### Prompt
Using the records that appear below, write out exactly the lines from the one with "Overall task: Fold" through the one with "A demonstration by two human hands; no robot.", keeping both end lines.
(Records for processing)
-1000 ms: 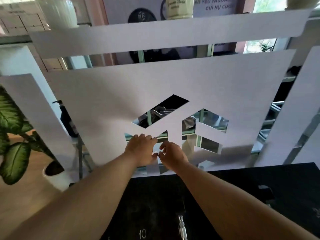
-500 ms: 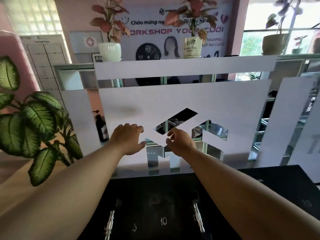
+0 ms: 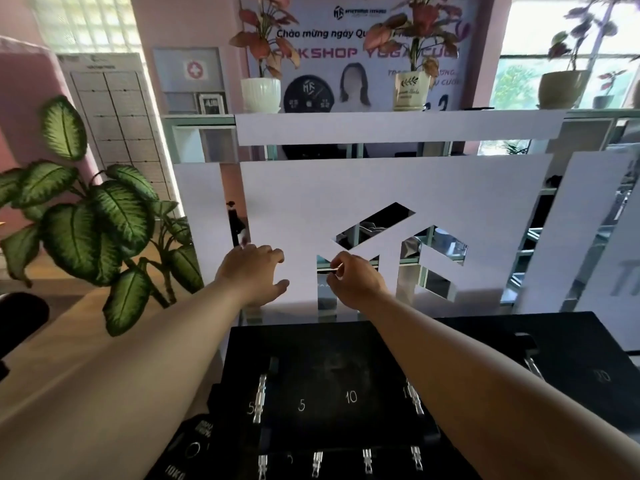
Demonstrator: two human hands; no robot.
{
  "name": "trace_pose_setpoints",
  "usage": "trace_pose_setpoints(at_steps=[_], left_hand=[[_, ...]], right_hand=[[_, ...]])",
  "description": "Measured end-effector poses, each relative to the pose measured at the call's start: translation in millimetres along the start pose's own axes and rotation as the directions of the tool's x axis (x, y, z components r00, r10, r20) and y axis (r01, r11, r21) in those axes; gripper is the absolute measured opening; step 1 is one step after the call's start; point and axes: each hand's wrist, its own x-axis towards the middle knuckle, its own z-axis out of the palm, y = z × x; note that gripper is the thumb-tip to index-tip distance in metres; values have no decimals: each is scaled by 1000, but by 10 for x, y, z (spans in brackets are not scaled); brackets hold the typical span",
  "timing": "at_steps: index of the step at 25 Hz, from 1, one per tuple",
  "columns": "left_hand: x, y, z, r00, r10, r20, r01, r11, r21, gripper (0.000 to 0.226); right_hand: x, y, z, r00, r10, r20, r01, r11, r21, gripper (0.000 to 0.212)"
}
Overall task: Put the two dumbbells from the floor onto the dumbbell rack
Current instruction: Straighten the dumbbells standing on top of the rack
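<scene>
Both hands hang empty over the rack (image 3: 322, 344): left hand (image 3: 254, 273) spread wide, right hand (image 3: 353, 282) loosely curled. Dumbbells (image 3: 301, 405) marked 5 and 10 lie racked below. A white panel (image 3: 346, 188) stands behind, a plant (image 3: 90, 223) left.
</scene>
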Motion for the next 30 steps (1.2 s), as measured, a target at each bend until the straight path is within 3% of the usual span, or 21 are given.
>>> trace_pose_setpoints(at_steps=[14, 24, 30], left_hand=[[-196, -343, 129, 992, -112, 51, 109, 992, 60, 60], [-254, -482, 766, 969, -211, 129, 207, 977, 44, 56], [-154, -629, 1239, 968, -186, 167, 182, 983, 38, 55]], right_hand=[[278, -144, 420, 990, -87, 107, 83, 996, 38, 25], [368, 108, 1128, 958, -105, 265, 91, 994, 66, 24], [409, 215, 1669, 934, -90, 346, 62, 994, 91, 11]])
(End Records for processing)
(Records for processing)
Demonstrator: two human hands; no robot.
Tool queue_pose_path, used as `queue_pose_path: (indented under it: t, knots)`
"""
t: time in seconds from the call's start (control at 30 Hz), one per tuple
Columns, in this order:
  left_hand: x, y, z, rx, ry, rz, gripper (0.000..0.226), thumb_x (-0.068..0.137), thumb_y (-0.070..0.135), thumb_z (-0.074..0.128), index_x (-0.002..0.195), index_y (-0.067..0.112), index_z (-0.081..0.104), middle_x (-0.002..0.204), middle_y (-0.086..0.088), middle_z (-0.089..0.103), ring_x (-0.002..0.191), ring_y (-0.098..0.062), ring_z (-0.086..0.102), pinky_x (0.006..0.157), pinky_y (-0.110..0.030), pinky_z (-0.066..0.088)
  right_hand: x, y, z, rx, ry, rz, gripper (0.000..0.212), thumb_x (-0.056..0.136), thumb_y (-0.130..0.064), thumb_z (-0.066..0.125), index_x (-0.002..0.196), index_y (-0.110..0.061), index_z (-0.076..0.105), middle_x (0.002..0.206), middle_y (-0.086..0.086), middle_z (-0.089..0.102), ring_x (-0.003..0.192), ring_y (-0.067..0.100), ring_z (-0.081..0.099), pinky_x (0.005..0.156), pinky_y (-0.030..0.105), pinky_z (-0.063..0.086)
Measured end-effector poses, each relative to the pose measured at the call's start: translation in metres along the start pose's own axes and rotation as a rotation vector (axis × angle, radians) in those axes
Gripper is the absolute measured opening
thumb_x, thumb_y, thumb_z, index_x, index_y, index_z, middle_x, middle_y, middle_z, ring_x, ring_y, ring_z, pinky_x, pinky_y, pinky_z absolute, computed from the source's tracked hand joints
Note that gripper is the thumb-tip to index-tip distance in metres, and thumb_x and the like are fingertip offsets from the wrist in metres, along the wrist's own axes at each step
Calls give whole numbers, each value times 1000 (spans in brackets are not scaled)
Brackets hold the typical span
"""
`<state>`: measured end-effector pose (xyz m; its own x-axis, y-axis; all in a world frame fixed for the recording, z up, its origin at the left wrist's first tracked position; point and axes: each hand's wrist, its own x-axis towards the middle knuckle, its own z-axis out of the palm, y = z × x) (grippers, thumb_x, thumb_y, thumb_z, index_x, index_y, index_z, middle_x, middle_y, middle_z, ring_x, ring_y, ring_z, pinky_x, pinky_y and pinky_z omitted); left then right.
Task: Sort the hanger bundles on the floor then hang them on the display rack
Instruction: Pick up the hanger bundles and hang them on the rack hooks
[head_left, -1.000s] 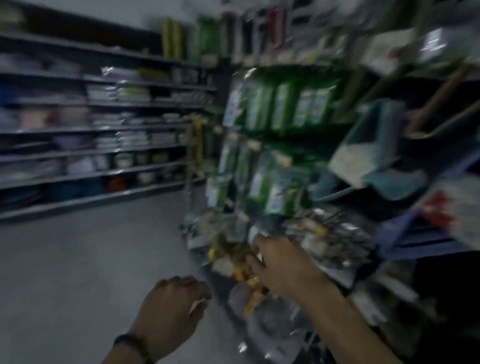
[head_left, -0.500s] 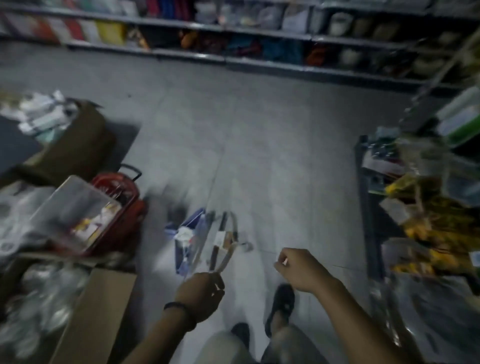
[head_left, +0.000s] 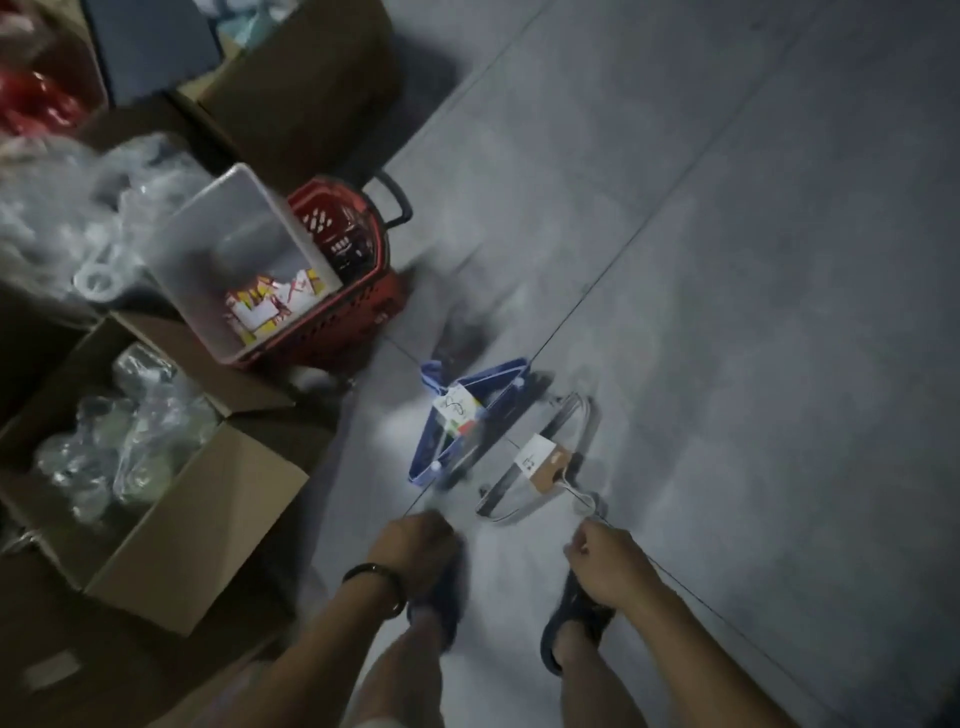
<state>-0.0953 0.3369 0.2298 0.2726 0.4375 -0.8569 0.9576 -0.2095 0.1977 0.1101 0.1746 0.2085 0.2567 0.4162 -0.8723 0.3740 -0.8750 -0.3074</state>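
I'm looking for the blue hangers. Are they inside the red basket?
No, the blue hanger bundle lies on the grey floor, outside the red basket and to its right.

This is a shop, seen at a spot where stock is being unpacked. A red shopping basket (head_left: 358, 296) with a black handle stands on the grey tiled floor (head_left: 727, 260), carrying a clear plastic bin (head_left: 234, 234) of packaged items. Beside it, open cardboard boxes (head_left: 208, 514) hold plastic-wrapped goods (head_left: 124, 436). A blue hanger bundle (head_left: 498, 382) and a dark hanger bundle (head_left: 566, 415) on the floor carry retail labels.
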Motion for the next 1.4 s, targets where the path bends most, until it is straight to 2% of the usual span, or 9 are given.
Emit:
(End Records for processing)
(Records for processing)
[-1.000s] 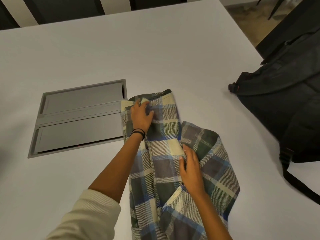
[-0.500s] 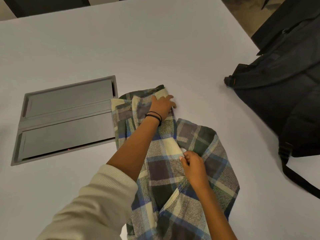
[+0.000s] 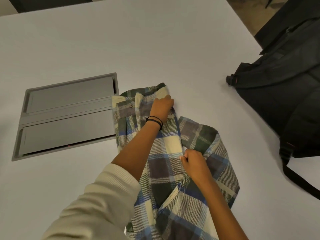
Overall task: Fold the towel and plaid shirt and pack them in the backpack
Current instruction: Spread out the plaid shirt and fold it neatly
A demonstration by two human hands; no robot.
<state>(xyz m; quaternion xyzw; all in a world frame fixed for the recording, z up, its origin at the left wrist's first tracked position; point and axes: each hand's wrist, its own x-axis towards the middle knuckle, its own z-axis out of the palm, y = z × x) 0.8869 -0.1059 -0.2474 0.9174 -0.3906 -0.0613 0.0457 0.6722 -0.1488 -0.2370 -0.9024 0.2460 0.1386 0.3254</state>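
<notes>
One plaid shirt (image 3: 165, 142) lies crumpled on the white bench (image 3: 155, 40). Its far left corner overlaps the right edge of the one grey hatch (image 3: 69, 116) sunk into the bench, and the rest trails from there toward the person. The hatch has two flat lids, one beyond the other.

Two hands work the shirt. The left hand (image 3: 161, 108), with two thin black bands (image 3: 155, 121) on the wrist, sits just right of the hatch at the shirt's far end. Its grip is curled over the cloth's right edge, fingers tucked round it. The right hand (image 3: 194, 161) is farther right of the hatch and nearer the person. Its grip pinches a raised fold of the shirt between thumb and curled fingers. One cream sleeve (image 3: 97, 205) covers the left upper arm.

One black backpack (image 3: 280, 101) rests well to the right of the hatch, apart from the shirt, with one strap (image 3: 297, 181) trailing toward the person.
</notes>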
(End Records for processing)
### Task answer
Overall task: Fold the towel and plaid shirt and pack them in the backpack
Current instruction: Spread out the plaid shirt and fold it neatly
A demonstration by two human hands; no robot.

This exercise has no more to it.